* [To do] Output the data below in full, character for character.

* [Dataset section]
= Beginning of Section =
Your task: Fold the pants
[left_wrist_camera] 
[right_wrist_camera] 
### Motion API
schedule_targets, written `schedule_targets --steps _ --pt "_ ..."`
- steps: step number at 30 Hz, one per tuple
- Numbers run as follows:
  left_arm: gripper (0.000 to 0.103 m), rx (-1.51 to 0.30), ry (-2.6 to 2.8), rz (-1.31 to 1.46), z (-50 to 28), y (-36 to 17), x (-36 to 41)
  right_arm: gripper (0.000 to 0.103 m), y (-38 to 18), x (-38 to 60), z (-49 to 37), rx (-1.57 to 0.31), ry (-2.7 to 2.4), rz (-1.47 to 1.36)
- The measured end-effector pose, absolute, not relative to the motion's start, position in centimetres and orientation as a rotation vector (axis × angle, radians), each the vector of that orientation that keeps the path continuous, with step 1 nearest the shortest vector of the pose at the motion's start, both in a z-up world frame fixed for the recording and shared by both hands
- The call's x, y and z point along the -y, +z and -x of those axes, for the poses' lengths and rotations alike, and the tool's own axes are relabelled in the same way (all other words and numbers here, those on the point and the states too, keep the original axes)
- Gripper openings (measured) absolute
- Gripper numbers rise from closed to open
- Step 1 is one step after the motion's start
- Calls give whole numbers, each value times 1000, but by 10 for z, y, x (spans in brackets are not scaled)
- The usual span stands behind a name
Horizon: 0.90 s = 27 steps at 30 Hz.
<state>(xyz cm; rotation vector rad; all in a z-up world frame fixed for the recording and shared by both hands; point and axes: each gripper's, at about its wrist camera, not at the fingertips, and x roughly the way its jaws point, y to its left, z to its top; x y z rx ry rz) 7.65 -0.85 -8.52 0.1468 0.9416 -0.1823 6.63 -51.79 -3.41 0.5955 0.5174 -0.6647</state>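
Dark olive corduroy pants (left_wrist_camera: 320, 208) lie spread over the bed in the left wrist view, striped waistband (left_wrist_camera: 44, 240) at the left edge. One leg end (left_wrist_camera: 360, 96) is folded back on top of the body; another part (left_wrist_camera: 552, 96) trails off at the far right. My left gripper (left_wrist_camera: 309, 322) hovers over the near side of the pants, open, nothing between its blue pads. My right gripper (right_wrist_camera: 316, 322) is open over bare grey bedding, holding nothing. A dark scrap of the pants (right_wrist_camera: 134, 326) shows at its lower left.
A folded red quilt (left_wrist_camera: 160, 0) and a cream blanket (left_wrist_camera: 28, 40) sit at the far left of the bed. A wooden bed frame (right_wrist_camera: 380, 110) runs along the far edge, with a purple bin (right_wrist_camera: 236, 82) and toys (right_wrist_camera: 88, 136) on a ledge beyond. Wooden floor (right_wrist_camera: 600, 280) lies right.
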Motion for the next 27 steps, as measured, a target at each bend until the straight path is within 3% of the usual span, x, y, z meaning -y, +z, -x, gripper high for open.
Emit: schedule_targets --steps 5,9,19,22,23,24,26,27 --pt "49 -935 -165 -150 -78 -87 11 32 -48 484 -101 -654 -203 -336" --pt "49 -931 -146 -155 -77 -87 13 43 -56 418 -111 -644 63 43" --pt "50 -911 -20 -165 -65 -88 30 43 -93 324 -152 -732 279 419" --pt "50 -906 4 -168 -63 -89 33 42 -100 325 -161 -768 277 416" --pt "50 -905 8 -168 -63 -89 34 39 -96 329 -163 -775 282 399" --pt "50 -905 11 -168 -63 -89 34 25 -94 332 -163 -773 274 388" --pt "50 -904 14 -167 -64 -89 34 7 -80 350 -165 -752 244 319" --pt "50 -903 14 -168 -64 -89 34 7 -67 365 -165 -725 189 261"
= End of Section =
* [Result]
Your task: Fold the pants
[left_wrist_camera] 
[right_wrist_camera] 
### Motion API
schedule_targets, written `schedule_targets --steps _ --pt "_ ..."`
- steps: step number at 30 Hz, one per tuple
- Numbers run as follows:
  left_arm: gripper (0.000 to 0.103 m), rx (-1.51 to 0.30), ry (-2.6 to 2.8), rz (-1.31 to 1.46), z (-50 to 28), y (-36 to 17), x (-36 to 41)
  right_arm: gripper (0.000 to 0.103 m), y (-38 to 18), x (-38 to 60), z (-49 to 37), rx (-1.57 to 0.31), ry (-2.7 to 2.4), rz (-1.47 to 1.36)
- The measured end-effector pose, absolute, not relative to the motion's start, position in centimetres and orientation as a rotation vector (axis × angle, radians), each the vector of that orientation that keeps the path continuous, with step 1 nearest the shortest vector of the pose at the motion's start, both in a z-up world frame fixed for the recording and shared by both hands
- The call's x, y and z point along the -y, +z and -x of those axes, for the poses' lengths and rotations alike, and the tool's own axes are relabelled in the same way (all other words and numbers here, those on the point and the states too, keep the original axes)
- Gripper openings (measured) absolute
- Gripper numbers rise from closed to open
- Step 1 is one step after the motion's start
- Calls give whole numbers, each value times 1000, but by 10 for z, y, x (spans in brackets are not scaled)
- The usual span stands behind a name
Horizon: 0.90 s = 27 steps at 30 Hz.
<state>(xyz cm; rotation vector rad; all in a z-up world frame fixed for the recording and shared by both hands; point and axes: each gripper's, at about its wrist camera, not at the fingertips, and x roughly the way its jaws point, y to its left, z to its top; x y z rx ry rz) 7.65 -0.85 -8.52 0.1468 0.9416 -0.1823 6.63 -51.79 -3.41 0.5955 0.5174 -0.6647</state>
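Dark olive corduroy pants (left_wrist_camera: 320, 208) lie spread over the bed in the left wrist view, striped waistband (left_wrist_camera: 44, 240) at the left edge. One leg end (left_wrist_camera: 360, 96) is folded back on top of the body; another part (left_wrist_camera: 552, 96) trails off at the far right. My left gripper (left_wrist_camera: 309, 322) hovers over the near side of the pants, open, nothing between its blue pads. My right gripper (right_wrist_camera: 316, 322) is open over bare grey bedding, holding nothing. A dark scrap of the pants (right_wrist_camera: 134, 326) shows at its lower left.
A folded red quilt (left_wrist_camera: 160, 0) and a cream blanket (left_wrist_camera: 28, 40) sit at the far left of the bed. A wooden bed frame (right_wrist_camera: 380, 110) runs along the far edge, with a purple bin (right_wrist_camera: 236, 82) and toys (right_wrist_camera: 88, 136) on a ledge beyond. Wooden floor (right_wrist_camera: 600, 280) lies right.
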Motion for the next 27 steps, as measured, a target at each bend until the straight path is within 3% of the usual span, x, y, z meaning -y, +z, -x, gripper high for open.
Emit: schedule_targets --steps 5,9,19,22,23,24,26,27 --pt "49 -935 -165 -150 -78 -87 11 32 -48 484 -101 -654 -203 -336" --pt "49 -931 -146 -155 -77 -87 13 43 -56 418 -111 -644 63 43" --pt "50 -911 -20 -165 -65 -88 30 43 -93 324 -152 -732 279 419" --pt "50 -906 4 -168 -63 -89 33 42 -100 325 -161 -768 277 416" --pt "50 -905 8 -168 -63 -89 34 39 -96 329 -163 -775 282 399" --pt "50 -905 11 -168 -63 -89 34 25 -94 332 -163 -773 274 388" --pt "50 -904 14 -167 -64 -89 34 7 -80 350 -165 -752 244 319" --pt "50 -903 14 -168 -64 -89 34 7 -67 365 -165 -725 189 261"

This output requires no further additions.